研究にあたり、現地調査をしたり、大学の先生からのアドバイスをいただいたりしたほか、NTTドコモの「モバイル空間統計」を活用し、観光客の属性を分析する活動も行った。
現在は、SNSで早朝参拝を促す情報を発信しながら、伏見区内の名所を紹介するパンフレットを作成している。そしてそれらの取り組みを行政(伏見区役所深草支所)のまちづくり会議で報告・提案させていただいた。
4 「グローバルな商業の授業」のはじめかた
「グローバルな商業」だけでなく、新たに取り組みを始めるとき、普段から意識していることは、次の3点である。
①「こういうことをしてみたい」とあちこちで口に出す 校内(生徒や同僚、管理職)だけでなく、校外にも言いに行ってみる。
私の場合は他校の先生や行政(京都府・京都市・伏見区)、企業など。
②とりあえず行ってみる
大学や企業、セミナーなど、そこでの名刺交換から何かが始まるときがある。
③小さくはじめる
今年度、士林高商との相互ホームステイの計画があり、当初士林高商からは「10人程度」という話があったが、「まずは3人から...」と答えた。

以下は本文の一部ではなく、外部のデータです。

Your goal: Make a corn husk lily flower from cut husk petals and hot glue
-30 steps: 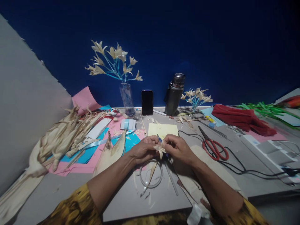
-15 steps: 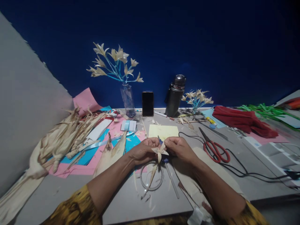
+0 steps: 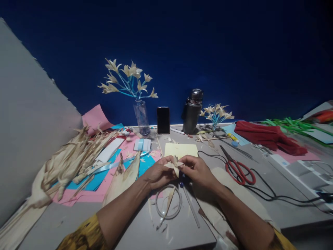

自分でコントロールできる範囲から始めて、周囲の協力を得ながら、徐々に関係者を増やしていけば良いのではないか。
これら、自分自身の「はじめかた」「やりかた」が正しいのかは分からない。
しかし、どの実践も周りの方々に助けられながら、私でもなんとかやってこられた内容なので、今回の実践報告を聞いて「自分にもできそう」と思っていただけると嬉しい。
5 まとめ
新学習指導要領の「観光ビジネス」の項目のうち、今回の実践と関わっているのは「観光ビジネスにおけるホスピタリティの概念と重要性」「観光の振興と地域社会におけるまちづくりとが連携することの意義」「観 光需要や観光目的に対応したまちづくりについて」の3点である。新科目の授業内容の組み立てに際しては、他の項目も含めてバランスよく構成することに加え、各校の地域特性や実情に合わせた内容が入ると面白いと思う。それを共有することで、特徴ある新科目が全国に広がっていくのではないか。